╭─ DATA EXCERPT

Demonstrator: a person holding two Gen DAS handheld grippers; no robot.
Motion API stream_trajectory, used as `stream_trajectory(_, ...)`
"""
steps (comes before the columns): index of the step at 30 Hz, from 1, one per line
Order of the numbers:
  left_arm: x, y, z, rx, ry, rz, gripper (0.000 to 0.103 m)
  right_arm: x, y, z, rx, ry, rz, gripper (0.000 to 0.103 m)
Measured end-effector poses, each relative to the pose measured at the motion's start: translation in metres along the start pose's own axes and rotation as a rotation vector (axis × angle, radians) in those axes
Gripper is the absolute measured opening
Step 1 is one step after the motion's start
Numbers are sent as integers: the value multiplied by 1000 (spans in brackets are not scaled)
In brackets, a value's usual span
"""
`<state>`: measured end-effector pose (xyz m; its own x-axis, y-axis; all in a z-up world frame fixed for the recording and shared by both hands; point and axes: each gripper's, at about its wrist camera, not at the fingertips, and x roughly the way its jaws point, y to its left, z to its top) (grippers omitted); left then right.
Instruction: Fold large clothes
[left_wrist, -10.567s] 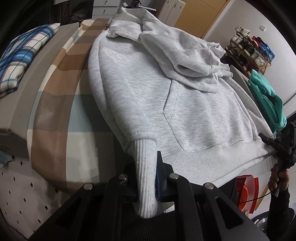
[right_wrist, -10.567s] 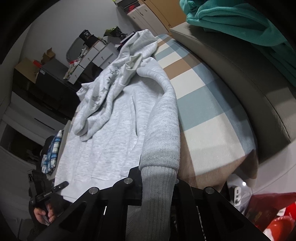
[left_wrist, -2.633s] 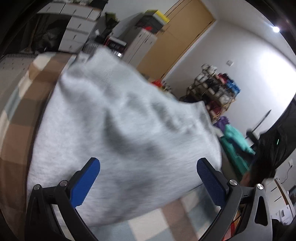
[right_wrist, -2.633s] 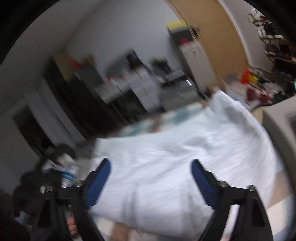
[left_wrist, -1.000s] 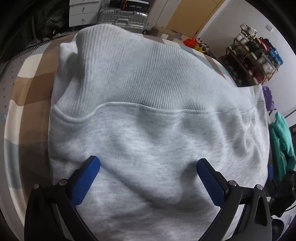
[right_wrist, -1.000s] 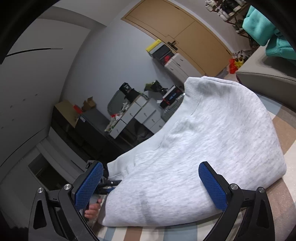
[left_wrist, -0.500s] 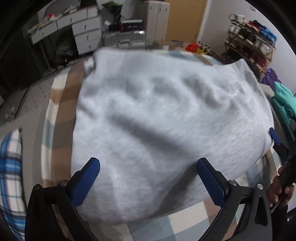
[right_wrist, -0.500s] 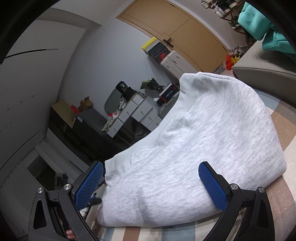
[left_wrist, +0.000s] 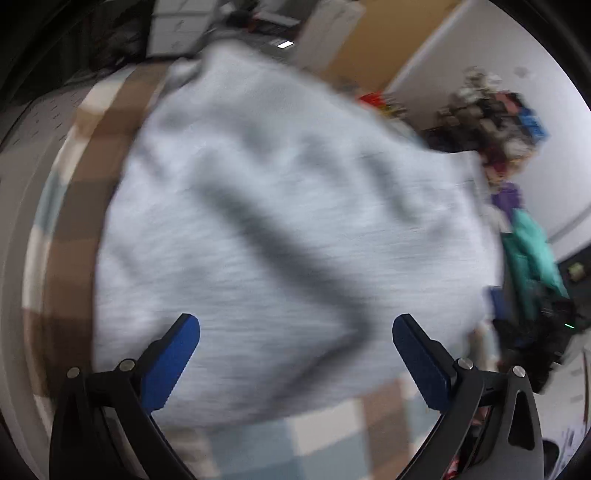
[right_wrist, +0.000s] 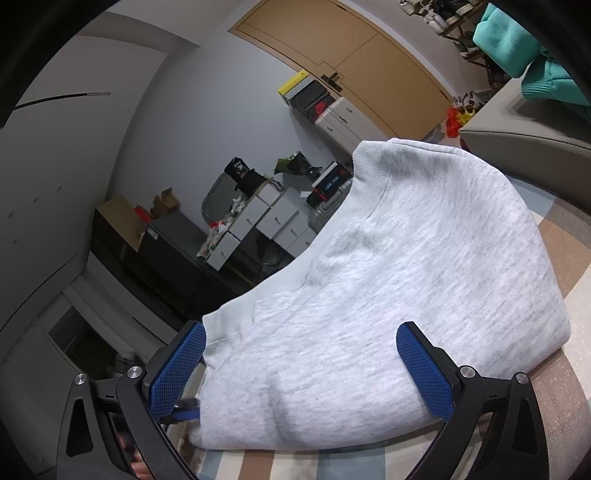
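The grey sweatshirt (right_wrist: 388, 295) lies as a thick folded bundle on the checked bed cover (right_wrist: 554, 406), its ribbed hem (right_wrist: 364, 173) turned up along the far edge. Both tools hang just short of it with nothing in them: the left gripper (left_wrist: 295, 365) has its blue fingers (left_wrist: 173, 354) spread wide over the near edge of the bundle, and the right gripper (right_wrist: 301, 369) is likewise spread wide with the cloth showing between its fingers (right_wrist: 424, 373). The left wrist view is blurred, so fine creases there cannot be read

This looks like heavy fleece: soft, limp and bulky, with no stiffness of its own. Lifted at one point it would probably sag and let the layers slide apart. The rough knit should give the fingers good purchase, so slipping seems a small risk. The best hold is likely at the two near corners of the bundle, pinching all layers together, or on the firmer ribbed hem. A teal garment (right_wrist: 517, 33) lies apart on the grey sofa arm (right_wrist: 524, 136)
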<state>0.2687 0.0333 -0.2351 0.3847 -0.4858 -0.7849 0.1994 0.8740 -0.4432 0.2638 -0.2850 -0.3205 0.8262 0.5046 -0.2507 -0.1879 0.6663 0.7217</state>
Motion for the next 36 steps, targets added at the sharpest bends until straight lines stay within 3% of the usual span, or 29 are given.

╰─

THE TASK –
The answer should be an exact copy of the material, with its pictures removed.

SOLUTION BELOW –
Demonstrator: a person holding two Gen DAS handheld grippers; no robot.
Motion API stream_trajectory, used as `stream_trajectory(_, ...)`
"""
steps (comes before the columns): index of the step at 30 Hz, from 1, one per line
Order of the numbers:
  left_arm: x, y, z, rx, ry, rz, gripper (0.000 to 0.103 m)
  right_arm: x, y, z, rx, ry, rz, gripper (0.000 to 0.103 m)
Measured end-effector poses, each relative to the pose measured at the motion's start: translation in metres along the start pose's own axes and rotation as a rotation vector (axis × angle, radians) in those axes
Gripper is the absolute measured opening
Step 1 is one step after the motion's start
Numbers are sent as integers: the value multiplied by 1000 (spans in brackets are not scaled)
In brackets, a value's usual span
"""
`<state>`: measured end-effector pose (xyz m; its own x-axis, y-axis; all in a z-up world frame fixed for the recording and shared by both hands; point and axes: each gripper's, at about its wrist camera, not at the fingertips, and x roughly the way its jaws point, y to its left, z to its top) (grippers omitted); left then right.
Instruction: Fold large clothes
[left_wrist, -10.567s] 
[right_wrist, -10.567s] 
[left_wrist, -2.633s] 
[right_wrist, -2.633s] 
[left_wrist, -1.000s] 
[right_wrist, -1.000s] 
[left_wrist, -0.500s] 
[right_wrist, -0.500s] 
[left_wrist, +0.000s] 
[right_wrist, +0.000s] 
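The grey sweatshirt (right_wrist: 388, 295) lies as a thick folded bundle on the checked bed cover (right_wrist: 554, 406), its ribbed hem (right_wrist: 364, 173) turned up along the far edge. Both tools hang just short of it with nothing in them: the left gripper (left_wrist: 295, 365) has its blue fingers (left_wrist: 173, 354) spread wide over the near edge of the bundle, and the right gripper (right_wrist: 301, 369) is likewise spread wide with the cloth showing between its fingers (right_wrist: 424, 373). The left wrist view is blurred, so fine creases there cannot be read

This looks like heavy fleece: soft, limp and bulky, with no stiffness of its own. Lifted at one point it would probably sag and let the layers slide apart. The rough knit should give the fingers good purchase, so slipping seems a small risk. The best hold is likely at the two near corners of the bundle, pinching all layers together, or on the firmer ribbed hem. A teal garment (right_wrist: 517, 33) lies apart on the grey sofa arm (right_wrist: 524, 136)
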<state>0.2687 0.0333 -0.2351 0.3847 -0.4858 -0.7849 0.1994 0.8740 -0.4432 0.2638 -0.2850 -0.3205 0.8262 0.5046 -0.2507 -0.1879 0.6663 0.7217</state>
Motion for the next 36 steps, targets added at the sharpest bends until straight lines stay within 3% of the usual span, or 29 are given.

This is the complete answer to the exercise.